> _WORK TO COMPLETE_
Starting with the line that contains "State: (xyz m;", write out each line through the end of the listing, unchanged. Output nothing else.

> _SUPPLIED DATA_
= = = = =

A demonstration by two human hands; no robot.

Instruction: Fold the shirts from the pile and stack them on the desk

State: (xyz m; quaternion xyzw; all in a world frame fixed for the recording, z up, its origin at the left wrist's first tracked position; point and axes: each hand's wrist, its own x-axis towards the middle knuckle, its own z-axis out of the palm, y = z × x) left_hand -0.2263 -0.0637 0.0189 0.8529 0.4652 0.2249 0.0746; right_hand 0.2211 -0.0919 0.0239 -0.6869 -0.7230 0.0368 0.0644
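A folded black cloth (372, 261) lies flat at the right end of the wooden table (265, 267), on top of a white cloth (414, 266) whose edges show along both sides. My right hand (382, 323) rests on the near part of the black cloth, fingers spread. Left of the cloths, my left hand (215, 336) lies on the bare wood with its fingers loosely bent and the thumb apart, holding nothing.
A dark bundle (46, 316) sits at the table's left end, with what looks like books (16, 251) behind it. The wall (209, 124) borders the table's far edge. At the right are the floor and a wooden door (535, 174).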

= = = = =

> _RESPONSE TO THIS TASK_
State: (xyz m; quaternion xyzw; all in a world frame fixed for the recording, z up, its origin at the left wrist's first tracked position; point and axes: each hand's wrist, its own x-axis towards the middle knuckle, its own z-axis out of the palm, y = z × x) left_hand -0.2263 -0.0637 0.0189 0.8529 0.4652 0.2249 0.0746; right_hand 0.2211 -0.0919 0.0239 -0.6869 -0.7230 0.0368 0.0644
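A folded black cloth (372, 261) lies flat at the right end of the wooden table (265, 267), on top of a white cloth (414, 266) whose edges show along both sides. My right hand (382, 323) rests on the near part of the black cloth, fingers spread. Left of the cloths, my left hand (215, 336) lies on the bare wood with its fingers loosely bent and the thumb apart, holding nothing.
A dark bundle (46, 316) sits at the table's left end, with what looks like books (16, 251) behind it. The wall (209, 124) borders the table's far edge. At the right are the floor and a wooden door (535, 174).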

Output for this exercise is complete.